Action: use the previous month’s 005b summary row (when Fix 4 lands) to pick a per-firm cap: min(2000, max(50, previous_month_total_pages * 1.2)). New firms with no prior data default to 200.

Should cut 005a cost by 30-50% on a mature firm list.

FIX 6 Add a per-fire cost ceiling. ~40 min

005a already writes a cost ledger. Action: after each batch of POSTs, compute cumulative dollars spent. If cumulative spend exceeds a per-fire ceiling (e.g. $5 for a market the size of atty_wa_seattle), stop submitting and finish the in-flight tasks only.

Prevents a single bad run from blowing the monthly DFS budget. Pairs with the existing tier-1 / tier-2 cost cap (sc=40203).

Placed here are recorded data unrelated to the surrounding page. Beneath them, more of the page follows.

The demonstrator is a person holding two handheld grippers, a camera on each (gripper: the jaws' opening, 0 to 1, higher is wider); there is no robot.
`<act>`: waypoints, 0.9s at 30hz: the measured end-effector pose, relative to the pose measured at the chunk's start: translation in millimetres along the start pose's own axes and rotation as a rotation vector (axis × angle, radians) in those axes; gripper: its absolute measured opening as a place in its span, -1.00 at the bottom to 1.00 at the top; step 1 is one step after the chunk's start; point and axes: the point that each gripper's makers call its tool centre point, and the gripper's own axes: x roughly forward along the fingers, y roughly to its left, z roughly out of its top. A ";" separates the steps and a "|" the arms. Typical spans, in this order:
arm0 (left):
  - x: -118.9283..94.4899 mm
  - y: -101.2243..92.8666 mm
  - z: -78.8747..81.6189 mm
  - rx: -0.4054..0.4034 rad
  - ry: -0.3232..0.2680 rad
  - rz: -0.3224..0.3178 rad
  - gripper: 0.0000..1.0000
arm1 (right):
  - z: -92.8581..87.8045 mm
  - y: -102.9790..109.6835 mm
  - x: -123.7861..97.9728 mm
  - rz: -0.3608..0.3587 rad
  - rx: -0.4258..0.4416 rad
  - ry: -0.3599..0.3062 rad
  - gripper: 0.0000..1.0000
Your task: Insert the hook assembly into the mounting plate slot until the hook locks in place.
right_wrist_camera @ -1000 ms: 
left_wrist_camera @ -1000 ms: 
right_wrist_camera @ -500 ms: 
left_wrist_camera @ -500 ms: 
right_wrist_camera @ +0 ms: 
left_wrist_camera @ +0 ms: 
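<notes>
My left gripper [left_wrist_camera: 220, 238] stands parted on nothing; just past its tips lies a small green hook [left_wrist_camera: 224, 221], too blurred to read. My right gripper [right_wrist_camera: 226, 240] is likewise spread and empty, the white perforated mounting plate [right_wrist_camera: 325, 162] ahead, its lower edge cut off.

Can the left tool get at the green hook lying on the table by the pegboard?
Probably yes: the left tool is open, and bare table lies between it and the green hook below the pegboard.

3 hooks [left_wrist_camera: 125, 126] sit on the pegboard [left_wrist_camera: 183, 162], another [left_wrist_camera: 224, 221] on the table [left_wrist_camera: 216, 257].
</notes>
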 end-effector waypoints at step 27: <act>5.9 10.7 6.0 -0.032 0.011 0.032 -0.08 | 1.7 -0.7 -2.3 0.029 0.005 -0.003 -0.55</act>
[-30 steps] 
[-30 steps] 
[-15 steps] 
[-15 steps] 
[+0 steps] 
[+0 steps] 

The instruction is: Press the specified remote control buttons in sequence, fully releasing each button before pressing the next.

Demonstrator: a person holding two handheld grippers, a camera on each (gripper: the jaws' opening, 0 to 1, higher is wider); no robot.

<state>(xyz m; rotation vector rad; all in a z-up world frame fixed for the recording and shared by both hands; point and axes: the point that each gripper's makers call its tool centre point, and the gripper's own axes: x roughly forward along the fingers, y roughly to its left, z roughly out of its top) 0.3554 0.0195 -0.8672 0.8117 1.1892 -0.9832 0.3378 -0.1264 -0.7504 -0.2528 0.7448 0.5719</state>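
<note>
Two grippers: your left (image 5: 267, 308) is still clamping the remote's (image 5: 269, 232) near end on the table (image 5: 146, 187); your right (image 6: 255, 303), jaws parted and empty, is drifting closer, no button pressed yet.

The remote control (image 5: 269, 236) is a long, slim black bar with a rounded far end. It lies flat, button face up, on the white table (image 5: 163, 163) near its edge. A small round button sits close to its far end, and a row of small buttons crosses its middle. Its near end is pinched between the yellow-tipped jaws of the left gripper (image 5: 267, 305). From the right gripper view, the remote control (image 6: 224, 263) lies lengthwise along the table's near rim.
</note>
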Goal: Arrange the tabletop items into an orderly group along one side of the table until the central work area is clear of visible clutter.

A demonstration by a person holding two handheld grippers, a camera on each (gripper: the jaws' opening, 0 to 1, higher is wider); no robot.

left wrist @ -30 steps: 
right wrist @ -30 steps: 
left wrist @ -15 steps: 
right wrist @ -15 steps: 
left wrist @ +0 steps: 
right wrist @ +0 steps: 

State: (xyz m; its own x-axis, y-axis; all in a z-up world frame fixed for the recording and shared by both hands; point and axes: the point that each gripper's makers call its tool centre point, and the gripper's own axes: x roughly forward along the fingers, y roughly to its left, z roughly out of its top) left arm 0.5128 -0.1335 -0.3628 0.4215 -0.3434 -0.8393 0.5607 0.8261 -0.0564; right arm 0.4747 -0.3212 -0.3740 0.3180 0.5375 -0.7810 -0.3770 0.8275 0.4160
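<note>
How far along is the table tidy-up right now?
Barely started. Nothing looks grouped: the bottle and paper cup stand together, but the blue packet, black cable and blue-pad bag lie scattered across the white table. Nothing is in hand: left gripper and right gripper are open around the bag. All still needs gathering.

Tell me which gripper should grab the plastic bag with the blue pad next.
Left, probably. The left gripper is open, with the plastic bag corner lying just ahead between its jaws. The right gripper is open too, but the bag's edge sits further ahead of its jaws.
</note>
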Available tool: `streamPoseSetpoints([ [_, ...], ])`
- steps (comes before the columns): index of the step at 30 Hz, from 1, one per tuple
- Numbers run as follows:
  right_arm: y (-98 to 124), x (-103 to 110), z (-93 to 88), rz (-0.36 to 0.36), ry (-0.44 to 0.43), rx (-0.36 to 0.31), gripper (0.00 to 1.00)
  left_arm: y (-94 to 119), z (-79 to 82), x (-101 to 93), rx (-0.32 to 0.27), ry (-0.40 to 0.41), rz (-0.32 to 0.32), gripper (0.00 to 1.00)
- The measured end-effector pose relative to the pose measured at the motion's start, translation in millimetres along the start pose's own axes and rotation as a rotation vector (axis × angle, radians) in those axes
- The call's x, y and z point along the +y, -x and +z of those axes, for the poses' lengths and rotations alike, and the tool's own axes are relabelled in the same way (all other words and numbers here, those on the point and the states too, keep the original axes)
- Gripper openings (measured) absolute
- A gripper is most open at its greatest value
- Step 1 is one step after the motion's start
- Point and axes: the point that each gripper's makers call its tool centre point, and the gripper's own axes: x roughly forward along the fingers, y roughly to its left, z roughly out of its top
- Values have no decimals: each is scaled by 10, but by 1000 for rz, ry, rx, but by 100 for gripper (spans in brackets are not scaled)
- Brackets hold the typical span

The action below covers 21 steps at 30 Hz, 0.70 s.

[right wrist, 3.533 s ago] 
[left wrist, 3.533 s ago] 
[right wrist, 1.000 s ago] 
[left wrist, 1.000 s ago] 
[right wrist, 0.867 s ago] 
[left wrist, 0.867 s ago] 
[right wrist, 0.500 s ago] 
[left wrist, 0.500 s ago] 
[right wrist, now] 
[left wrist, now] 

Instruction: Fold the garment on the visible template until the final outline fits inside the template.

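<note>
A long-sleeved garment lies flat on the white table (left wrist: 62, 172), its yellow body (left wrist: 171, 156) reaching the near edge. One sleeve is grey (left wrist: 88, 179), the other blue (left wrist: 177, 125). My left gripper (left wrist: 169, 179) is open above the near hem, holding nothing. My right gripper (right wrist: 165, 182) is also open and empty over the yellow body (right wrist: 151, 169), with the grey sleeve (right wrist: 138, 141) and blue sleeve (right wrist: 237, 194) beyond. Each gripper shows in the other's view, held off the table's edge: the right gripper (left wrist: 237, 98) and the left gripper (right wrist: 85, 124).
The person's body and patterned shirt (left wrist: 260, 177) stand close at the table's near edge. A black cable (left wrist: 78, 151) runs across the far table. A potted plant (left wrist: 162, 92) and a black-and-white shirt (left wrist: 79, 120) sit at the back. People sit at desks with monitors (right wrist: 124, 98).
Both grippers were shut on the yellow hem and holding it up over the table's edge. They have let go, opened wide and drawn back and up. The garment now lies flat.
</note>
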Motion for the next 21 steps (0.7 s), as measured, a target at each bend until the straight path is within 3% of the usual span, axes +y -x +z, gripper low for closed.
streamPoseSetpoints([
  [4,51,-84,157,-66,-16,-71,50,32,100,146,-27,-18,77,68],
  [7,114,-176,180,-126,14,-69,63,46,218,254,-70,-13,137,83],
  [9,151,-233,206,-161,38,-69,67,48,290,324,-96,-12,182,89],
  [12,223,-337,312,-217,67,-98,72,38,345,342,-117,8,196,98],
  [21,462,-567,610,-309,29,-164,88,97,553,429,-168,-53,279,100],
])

FIX 7 Add fail-loud verification at the end of every 005 sub-step. ~20 min per step

After each enrichment table write, assert:

  • Row count for this run_id > 0 (no successful run with 0 rows written)
  • For 005a: at least 70% of input domains end in DONE state (not TIMED_OUT, STUCK, FAILED)
  • For 005h Lighthouse: at least 80% of homepages returned a Performance score > 0
  • For 005j: at least 60% of firms got a non-unknown attorney bucket

If any assertion fails, exit non-zero with the specific shortfall. Same pattern as Phases 001-004 fail-loud fixes.

After all 7 fixes

The monthly cron fires Phase 005 once per month against a fresh gold list. 005a runs as the new four-step decomposition, no shared state, easier to debug. 005b-g parsers actually write silver-layer enrichment rows. 005h, 005i, 005j run alongside without contention. Per-firm max_crawl_pages is tuned to actual site size. A run that’s about to blow the budget stops itself. Bad runs fail loud instead of silently producing empty tables.

Then we move on to Phase 006 (Domain Intel — WHOIS + tech stack).